Bug#773538: systemd: journal is quite big compared to rsyslog output

Yuri D'Elia wavexx at thregr.org
Thu Dec 3 00:34:33 GMT 2015


Package: systemd
Version: 228-2
Followup-For: Bug #773538

I'd also like to add that journalctl logging format is not just a bit, but a
*lot* bigger than a regular syslog daemon.

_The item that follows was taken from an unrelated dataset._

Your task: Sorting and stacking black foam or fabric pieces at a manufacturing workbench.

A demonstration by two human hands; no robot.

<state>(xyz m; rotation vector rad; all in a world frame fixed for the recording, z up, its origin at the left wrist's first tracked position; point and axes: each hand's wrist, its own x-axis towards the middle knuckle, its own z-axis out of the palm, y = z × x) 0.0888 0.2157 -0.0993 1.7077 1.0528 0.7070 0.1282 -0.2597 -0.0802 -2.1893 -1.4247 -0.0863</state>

On two similar systems that I have, one configured with rsyslog and one with
journalctl, I have ~200MB for the entire /var/log tree with rsyslog+logrotate
for one year of retention.
  
Meanwhile, I'm at ~420MB for a 2 month retention *just* for /var/log/journal on
the other. I used to have MaxRetentionSec=6month, until logs grew beyond 2GB
and I started to notice. I never thought it would grow so fast (in fact, I
never had a reason to reduce retention below 1Y before).

I don't think SystemMaxUse/KeepFree make sense for a logging daemon. I'm
interested in retention time first. Increasing retention if additional space is
available would be nice, but not at this cost unfortunately.

I like the journalctl interface in general, so working on a more efficient
storage format would be important.

Otherwise, it's actually smarter to remove the retention limit, and just dump
the log to a regular text file before vacuuming. That feels backward.